▸ **Given information**
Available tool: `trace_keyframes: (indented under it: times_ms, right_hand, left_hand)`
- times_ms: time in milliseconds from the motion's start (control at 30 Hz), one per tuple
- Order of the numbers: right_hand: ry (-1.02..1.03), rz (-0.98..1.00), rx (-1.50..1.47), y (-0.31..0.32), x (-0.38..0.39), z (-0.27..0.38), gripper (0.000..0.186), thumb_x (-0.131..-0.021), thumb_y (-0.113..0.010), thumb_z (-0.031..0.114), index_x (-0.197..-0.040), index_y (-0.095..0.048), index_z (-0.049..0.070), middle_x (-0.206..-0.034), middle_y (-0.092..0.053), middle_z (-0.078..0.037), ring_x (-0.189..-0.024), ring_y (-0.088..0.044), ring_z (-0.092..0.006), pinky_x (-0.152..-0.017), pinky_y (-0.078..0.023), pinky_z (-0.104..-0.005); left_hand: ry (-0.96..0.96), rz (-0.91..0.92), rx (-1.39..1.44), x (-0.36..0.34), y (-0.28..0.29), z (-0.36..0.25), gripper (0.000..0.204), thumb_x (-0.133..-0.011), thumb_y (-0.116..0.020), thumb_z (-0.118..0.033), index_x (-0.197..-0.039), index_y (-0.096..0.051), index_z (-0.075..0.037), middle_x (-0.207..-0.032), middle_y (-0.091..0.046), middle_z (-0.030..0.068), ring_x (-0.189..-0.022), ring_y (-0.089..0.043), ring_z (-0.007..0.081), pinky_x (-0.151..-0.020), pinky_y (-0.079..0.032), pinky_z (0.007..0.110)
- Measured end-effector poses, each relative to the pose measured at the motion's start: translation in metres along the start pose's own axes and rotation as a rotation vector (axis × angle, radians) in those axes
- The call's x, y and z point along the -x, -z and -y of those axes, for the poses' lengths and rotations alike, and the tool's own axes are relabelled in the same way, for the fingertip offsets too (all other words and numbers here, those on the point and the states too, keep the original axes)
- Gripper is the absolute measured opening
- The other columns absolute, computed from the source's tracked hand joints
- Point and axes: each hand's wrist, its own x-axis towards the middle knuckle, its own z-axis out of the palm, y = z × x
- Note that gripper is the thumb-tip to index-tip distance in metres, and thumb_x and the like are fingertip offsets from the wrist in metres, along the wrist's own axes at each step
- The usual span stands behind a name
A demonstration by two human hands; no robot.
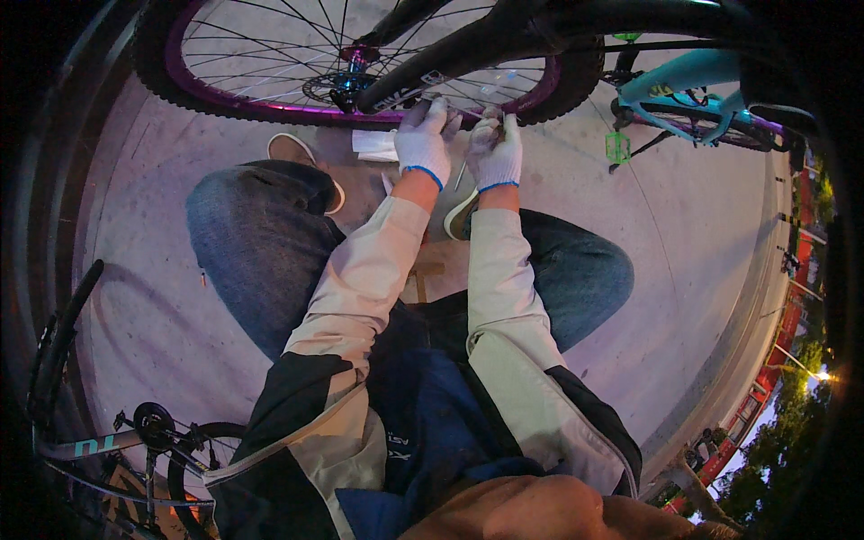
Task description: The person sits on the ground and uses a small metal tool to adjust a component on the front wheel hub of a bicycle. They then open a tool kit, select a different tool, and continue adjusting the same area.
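Observation:
A bicycle wheel with a purple rim (270,112), black spokes and a knobbly black tyre (193,94) stands at the far side. A black fork leg (441,67) runs to its hub (353,76), beside a disc brake rotor. My left hand (425,144), in a white knit glove with a blue cuff, is at the rim below the fork leg, its fingers closed. My right hand (496,155), gloved alike, pinches close by at the rim. What either hand holds is too small to make out. A thin metal rod (461,176) shows beside my right hand.
A white paper or packet (374,145) lies on the floor by my left shoe (292,150). A turquoise bicycle (679,83) with a green pedal (617,147) stands at the far right. Another bicycle (117,443) is at the near left. My bent knees flank my arms.

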Motion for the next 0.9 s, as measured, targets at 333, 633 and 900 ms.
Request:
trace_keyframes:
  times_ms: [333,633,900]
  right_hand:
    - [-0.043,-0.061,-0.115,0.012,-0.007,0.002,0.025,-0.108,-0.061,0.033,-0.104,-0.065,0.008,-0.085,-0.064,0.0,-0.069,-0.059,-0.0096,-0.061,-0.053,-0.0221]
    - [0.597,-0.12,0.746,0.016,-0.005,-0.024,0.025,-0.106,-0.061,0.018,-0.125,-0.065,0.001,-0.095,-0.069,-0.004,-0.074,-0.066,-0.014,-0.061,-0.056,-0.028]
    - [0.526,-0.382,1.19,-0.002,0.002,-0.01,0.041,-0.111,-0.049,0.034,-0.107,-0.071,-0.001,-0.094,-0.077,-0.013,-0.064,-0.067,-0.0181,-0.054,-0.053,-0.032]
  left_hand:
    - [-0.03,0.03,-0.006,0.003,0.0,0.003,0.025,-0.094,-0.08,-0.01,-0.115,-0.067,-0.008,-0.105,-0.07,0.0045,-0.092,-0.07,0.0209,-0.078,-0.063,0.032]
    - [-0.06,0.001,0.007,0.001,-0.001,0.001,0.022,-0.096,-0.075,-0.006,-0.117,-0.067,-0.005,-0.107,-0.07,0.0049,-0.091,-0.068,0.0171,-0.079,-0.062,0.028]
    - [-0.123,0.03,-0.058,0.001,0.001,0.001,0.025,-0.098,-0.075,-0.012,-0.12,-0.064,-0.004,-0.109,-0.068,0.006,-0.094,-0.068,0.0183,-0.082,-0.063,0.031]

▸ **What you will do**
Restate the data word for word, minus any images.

▸ **Written answer**
Available tool: `trace_keyframes: (indented under it: times_ms, right_hand, left_hand)`
- times_ms: time in milliseconds from the motion's start (control at 30 Hz), one per tuple
- Order of the numbers: right_hand: ry (-1.02..1.03), rz (-0.98..1.00), rx (-1.50..1.47), y (-0.31..0.32), x (-0.38..0.39), z (-0.27..0.38), gripper (0.000..0.186), thumb_x (-0.131..-0.021), thumb_y (-0.113..0.010), thumb_z (-0.031..0.114), index_x (-0.197..-0.040), index_y (-0.095..0.048), index_z (-0.049..0.070), middle_x (-0.206..-0.034), middle_y (-0.092..0.053), middle_z (-0.078..0.037), ring_x (-0.189..-0.024), ring_y (-0.088..0.044), ring_z (-0.092..0.006), pinky_x (-0.152..-0.017), pinky_y (-0.078..0.023), pinky_z (-0.104..-0.005); left_hand: ry (-0.96..0.96), rz (-0.91..0.92), rx (-1.39..1.44), x (-0.36..0.34), y (-0.28..0.29), z (-0.36..0.25), gripper (0.000..0.204), thumb_x (-0.133..-0.011), thumb_y (-0.116..0.020), thumb_z (-0.118..0.033), index_x (-0.197..-0.039), index_y (-0.096..0.051), index_z (-0.075..0.037), middle_x (-0.207..-0.032), middle_y (-0.091..0.046), middle_z (-0.030..0.068), ring_x (-0.189..-0.022), ring_y (-0.089..0.043), ring_z (-0.007..0.081), pinky_x (-0.151..-0.020), pinky_y (-0.079..0.032), pinky_z (0.007..0.110)
- Measured end-effector poses, each relative to the pose measured at the motion's start: translation in metres along the start pose's own axes and rotation as a rotation vector (axis × angle, radians) in those axes
- The call's x, y and z point along the -x, -z and -y of those axes, for the poses' lengths and rotations alike, and the tool's own axes are relabelled in the same way, for the fingertip offsets too (all other words and numbers here, those on the point and the states too, keep the original axes)
- Gripper is the absolute measured opening
- The other columns absolute, computed from the source's tracked hand joints
- Point and axes: each hand's wrist, its own x-axis towards the middle knuckle, its own z-axis out of the palm, y = z × x
- Note that gripper is the thumb-tip to index-tip distance in metres, and thumb_x and the like are fingertip offsets from the wrist in metres, along the wrist's own axes at each step
- The usual span stands behind a name
A demonstration by two human hands; no robot.
Task description: The person sits on the ground and uses a small metal tool to adjust a component on the front wheel hub of a bicycle. They then open a tool kit, select a different tool, and continue adjusting the same area.
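Observation:
A bicycle wheel with a purple rim (270,112), black spokes and a knobbly black tyre (193,94) stands at the far side. A black fork leg (441,67) runs to its hub (353,76), beside a disc brake rotor. My left hand (425,144), in a white knit glove with a blue cuff, is at the rim below the fork leg, its fingers closed. My right hand (496,155), gloved alike, pinches close by at the rim. What either hand holds is too small to make out. A thin metal rod (461,176) shows beside my right hand.
A white paper or packet (374,145) lies on the floor by my left shoe (292,150). A turquoise bicycle (679,83) with a green pedal (617,147) stands at the far right. Another bicycle (117,443) is at the near left. My bent knees flank my arms.
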
Motion for the next 0.9 s, as measured, targets at 333, 633 and 900 ms.
Request:
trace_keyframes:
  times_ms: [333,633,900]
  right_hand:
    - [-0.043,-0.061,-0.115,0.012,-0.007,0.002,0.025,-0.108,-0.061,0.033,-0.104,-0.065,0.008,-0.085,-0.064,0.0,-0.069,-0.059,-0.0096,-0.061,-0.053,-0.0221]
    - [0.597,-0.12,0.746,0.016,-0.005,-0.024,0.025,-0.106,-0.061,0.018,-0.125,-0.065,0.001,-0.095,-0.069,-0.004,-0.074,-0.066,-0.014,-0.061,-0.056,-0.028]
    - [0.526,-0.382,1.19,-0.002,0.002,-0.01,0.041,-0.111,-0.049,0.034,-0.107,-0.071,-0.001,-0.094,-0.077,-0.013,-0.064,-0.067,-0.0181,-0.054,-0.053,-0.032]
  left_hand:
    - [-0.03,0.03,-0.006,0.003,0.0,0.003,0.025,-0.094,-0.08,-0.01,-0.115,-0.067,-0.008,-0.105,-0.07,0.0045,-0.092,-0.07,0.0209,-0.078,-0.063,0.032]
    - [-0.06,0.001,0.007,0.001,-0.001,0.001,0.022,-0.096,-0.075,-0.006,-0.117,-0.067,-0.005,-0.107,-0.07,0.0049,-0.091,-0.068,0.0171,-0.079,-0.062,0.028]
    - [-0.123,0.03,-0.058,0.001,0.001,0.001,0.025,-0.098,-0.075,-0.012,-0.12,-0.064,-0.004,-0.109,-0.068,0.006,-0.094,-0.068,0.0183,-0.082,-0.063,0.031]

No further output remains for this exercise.